Education

How necessary is STEM really?

By September 11, 2019 No Comments

Hearing about STEM programs being incorporated into schools is nothing new, though I still frequently encounter districts that don’t have any kind of STEM initiative in place. That actually doesn’t alarm me at first glance. See, I have also worked with schools who have a set-aside STEM time one day each week, and with schools who have a pull-out STEM class that everyone attends on a weekly basis. I’ve also worked with an art teacher who had her students use the one 3D printer to design and print Christmas ornaments the week before winter break, and walked through schools with empty MakerSpaces. These actually alarm me much more than an absent verbalized STEM program.

STEM or STEAM if you’re really progressive 🙂 is absolutely necessary, but not as a “here’s your STEM time for this week, kids” kind of way. STEM strategies and the mindsets they trigger need to be an ongoing addition to every classroom, regardless of subject and grade level. Fostering critical thinking skills, and empowering students to look at a collection of data to identify problems and challenges, leading to working out solutions to those are skills every student should have the opportunity to hone…all. day. long.

Students of all ages like STEM activities so much because STEM is rooted in everything that makes kids kids. It taps into their inherent curiosity and desire for exploration. It allows them to be both critical and creative thinkers and allows deeper learning to occur usually without them even realizing it’s happening.

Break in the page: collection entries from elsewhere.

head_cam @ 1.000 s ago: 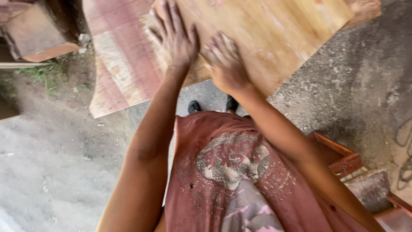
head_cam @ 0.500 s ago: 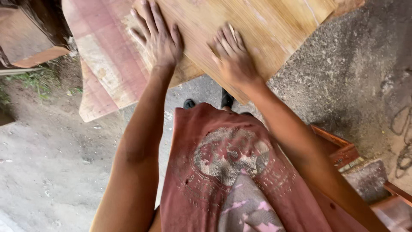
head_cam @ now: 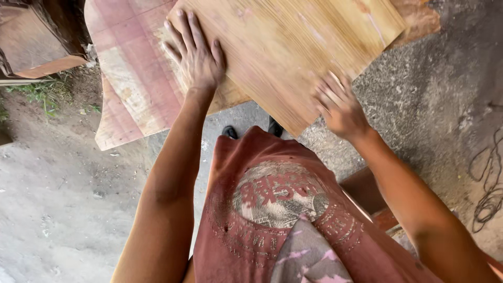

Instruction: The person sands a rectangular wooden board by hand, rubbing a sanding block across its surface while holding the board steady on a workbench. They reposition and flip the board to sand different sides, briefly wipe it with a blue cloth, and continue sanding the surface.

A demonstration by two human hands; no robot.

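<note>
- Two hands of mine rest on one light wooden board (head_cam: pixel 293 47), which lies slanted across the upper middle of the view.
- My left hand (head_cam: pixel 196 55) lies flat on the board's left edge, palm down, fingers spread wide and pointing away from me; it grips nothing.
- My right hand (head_cam: pixel 339 105) presses on the board near its lower corner, fingers loosely spread; it looks blurred, so I cannot tell how firmly it bears down, and it closes around nothing.
- The light board lies on top of a reddish plank (head_cam: pixel 131 78) with pale worn patches, which sticks out to the left and below my left hand.
- A dark brown wooden piece (head_cam: pixel 42 36) stands at the upper left, just beside the reddish plank.
- Under the boards is a rough grey concrete floor (head_cam: pixel 57 209), with a little grass (head_cam: pixel 42 94) at the left edge.
- My shoes (head_cam: pixel 251 130) show just below the board's lower corner, between my arms.
- My faded red shirt (head_cam: pixel 272 209) fills the lower middle.
- A dark cord (head_cam: pixel 487 183) lies looped on the floor at the far right, well apart from my hands.
- Reddish-brown wood (head_cam: pixel 367 191) shows just beside my right forearm.
</note>
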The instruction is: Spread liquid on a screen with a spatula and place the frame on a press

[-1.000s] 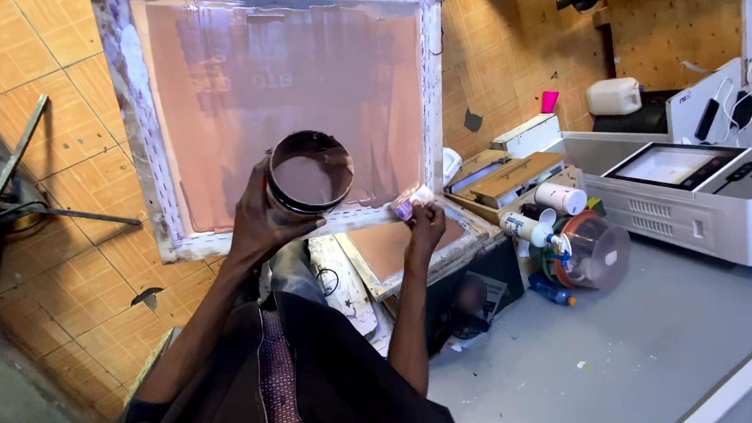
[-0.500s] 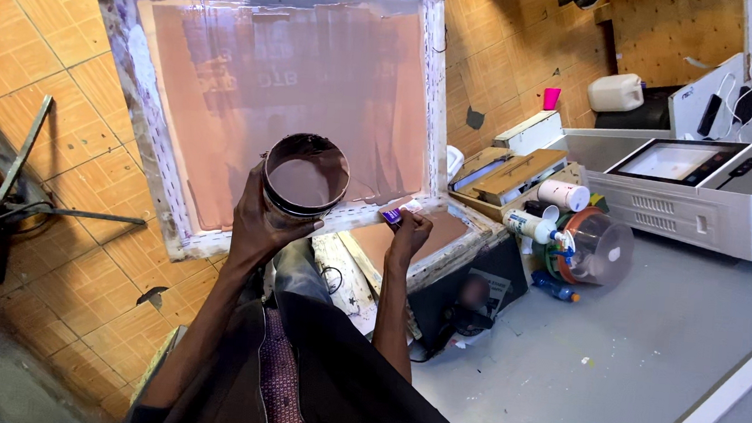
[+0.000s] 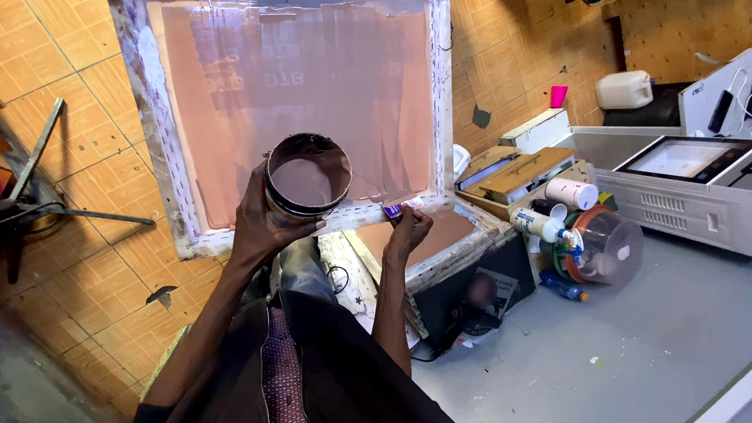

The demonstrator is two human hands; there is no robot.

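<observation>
- Both arms bare from the grip back to the elbow, no sleeves showing.
- Dark brown garment over the torso.
- A maroon patterned strip (image 3: 282, 380) runs down its front.

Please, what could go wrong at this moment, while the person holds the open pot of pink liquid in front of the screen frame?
1. The left hand holds the open pot, filled with pink liquid, over the person's lap; a tilt could spill it on the clothes or the tiled floor.
2. The screen frame seems held only at its lower edge by the right hand, together with a small purple tool; it might slip or tip.
</observation>
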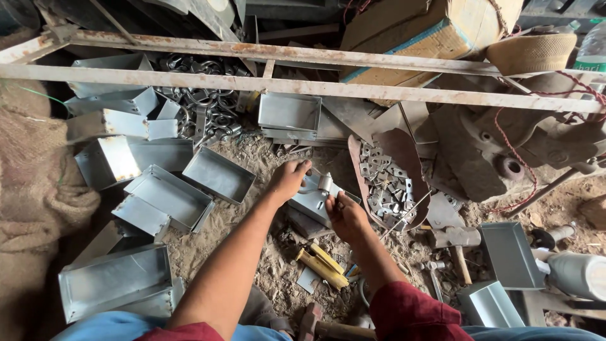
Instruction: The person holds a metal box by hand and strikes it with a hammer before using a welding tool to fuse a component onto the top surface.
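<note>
My left hand (289, 179) grips the far edge of a small grey sheet-metal box (312, 203) that lies on the dirt floor in the middle of the head view. My right hand (344, 215) rests on the box's near right side, fingers pinched at a small metal clip or hinge piece (326, 184) on top of it. Both forearms reach in from the bottom, the right one in a dark red sleeve.
Several open galvanised metal trays (167, 196) lie scattered to the left. A curved rusty pan (391, 183) holds several small square metal plates. A yellow-handled tool (322, 265) and a hammer (457, 243) lie nearby. Two rusty angle-iron bars (303, 85) cross above. Burlap (31, 177) sits at left.
</note>
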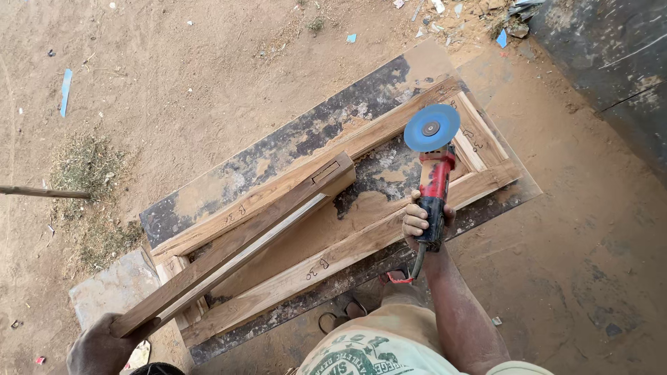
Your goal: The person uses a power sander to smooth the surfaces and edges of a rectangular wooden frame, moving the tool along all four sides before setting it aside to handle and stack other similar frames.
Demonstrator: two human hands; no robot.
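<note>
My right hand [422, 221] grips a red and black angle grinder [435, 182] with a blue disc [431, 128], held over the right end of a rectangular wooden frame [326, 262]. My left hand [104, 345] holds the near end of a long grooved wooden bar [243, 239]. The bar lies slanted across the frame, its far end near the frame's middle. The frame rests on a worn, dark-stained board [292, 142].
Sandy ground surrounds the board. A grey stone slab [114, 288] lies under its left corner. Dry grass clippings [90, 167] sit at left, scraps of litter at the top. A dark wall [618, 55] fills the top right. My sandalled foot [344, 316] is by the board's near edge.
</note>
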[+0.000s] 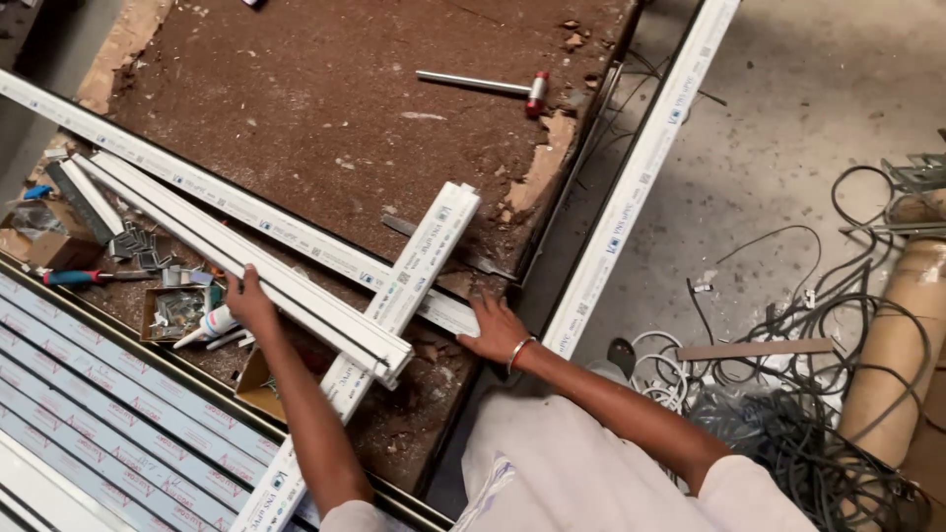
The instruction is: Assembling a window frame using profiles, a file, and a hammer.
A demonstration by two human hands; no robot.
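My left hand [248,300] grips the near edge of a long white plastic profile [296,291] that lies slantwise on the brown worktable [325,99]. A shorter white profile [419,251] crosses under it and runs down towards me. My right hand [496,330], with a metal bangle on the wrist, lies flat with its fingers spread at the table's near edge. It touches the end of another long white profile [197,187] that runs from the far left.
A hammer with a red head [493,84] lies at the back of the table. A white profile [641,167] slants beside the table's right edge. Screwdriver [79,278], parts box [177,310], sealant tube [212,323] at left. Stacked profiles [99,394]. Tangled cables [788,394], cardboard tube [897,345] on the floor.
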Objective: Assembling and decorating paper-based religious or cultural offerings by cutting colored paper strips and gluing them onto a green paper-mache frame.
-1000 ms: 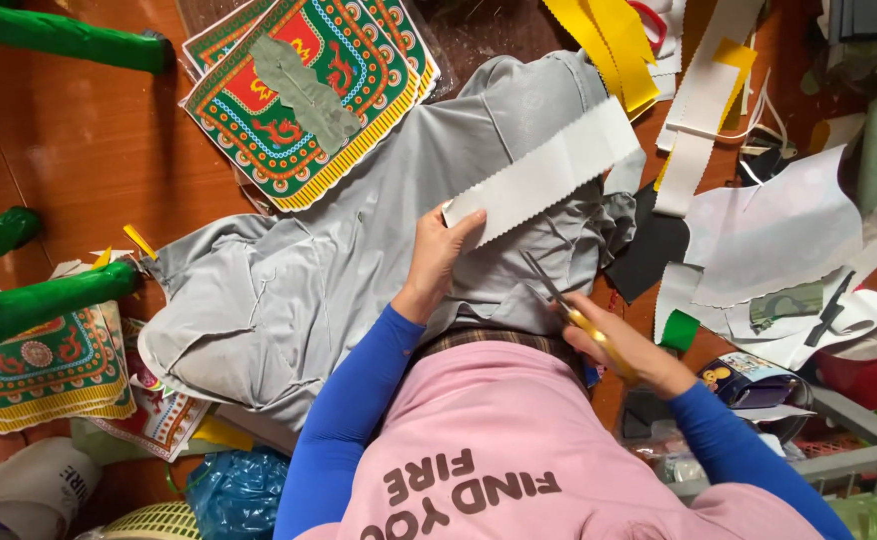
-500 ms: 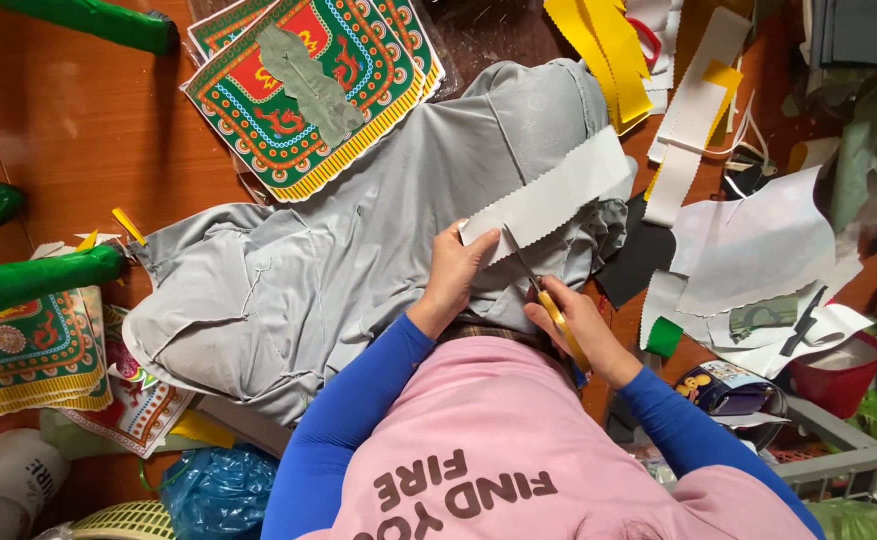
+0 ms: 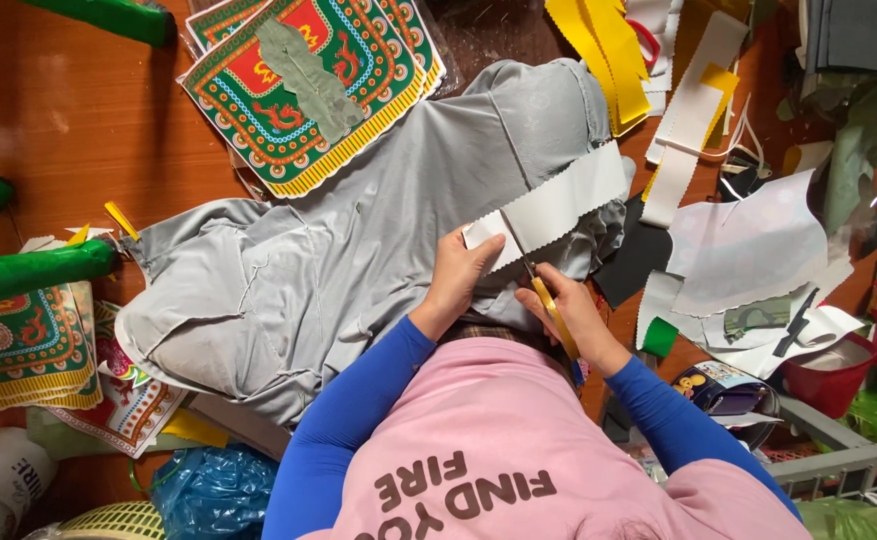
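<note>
My left hand (image 3: 459, 280) pinches the near end of a long white paper strip (image 3: 569, 200) with a zigzag edge. The strip lies slanted over a crumpled grey cloth (image 3: 359, 250) spread across my lap and the floor. My right hand (image 3: 577, 322) grips yellow-handled scissors (image 3: 544, 290). Their blades point up into the strip right beside my left thumb. Both arms are in blue sleeves under a pink shirt.
Ornate red, green and yellow printed sheets (image 3: 309, 80) lie at the top and far left (image 3: 19, 345). Yellow strips (image 3: 599, 50), white paper offcuts (image 3: 749, 250), a red bowl (image 3: 829, 385), green paper-wrapped rods (image 3: 29, 270) and a blue plastic bag (image 3: 214, 490) surround me on the wooden floor (image 3: 69, 120).
My right hand has brought the scissors up from the lower right to the strip, and the blades now sit in the paper. My left hand still holds the strip's end.
</note>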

This is similar to MakerSpaces. Don’t get me wrong, great MakerSpaces are phenomenal places of learning. But when a teacher has to reserve the room for thirty minutes, it’s often seen as something that has to be tacked on to an already full day. MakerSpaces should actually be a replacement or extension of learning. That’s the downside to the lab set-up. At some point the timer goes off and the making has to end. It’s like telling students that they can’t use math strategies in social studies because math time is over for the day.

I have worked with countless schools who believe in the power of student-driven learning. These educators don’t think in silos as much as teachers in traditional classrooms do. Instead, STEM, design thinking, making all become part of the continuous learning process. When MakerSpaces and STEM time are a once-a-week special it’s like saying that we will only use that mindset and those strategies when we are in that space. That goes against their very philosophies of purpose.

My son (now 13) started making stuff from our recycling bin and a roll of tape when he was only three years old. I didn’t have to teach him to be creative, or how to work through an iterative process, he just did it. He got to create anything his mind could imagine. He crafted everything from swords and shields to helmets for the cat and even some cardboard underwear! I did something similar in my 2nd-grade classroom before the Maker movement was even a thing. I’d just put out all of the random art supplies I had collected and let students create. Too often, administrators think that MakerSpaces have to be this separate room with all the latest tech toys. Those tech toys are great, but they aren’t what MakerSpaces or STEM are all about.

So, yes, STEM is a necessary component in contemporary education. I just don’t want to see it be a separate class or a separate time of the week. Project-based learning is an excellent way to integrate all subjects and allow for continuous, authentic learning to take place. We need educators at all levels to think outside of bell schedules for this to really work. When asked how I want to see STEM in schools in the future, I answered that I want STEM strategies and the STEM mindset to permeate all that we do in education. This is when we truly produce students who are life-ready.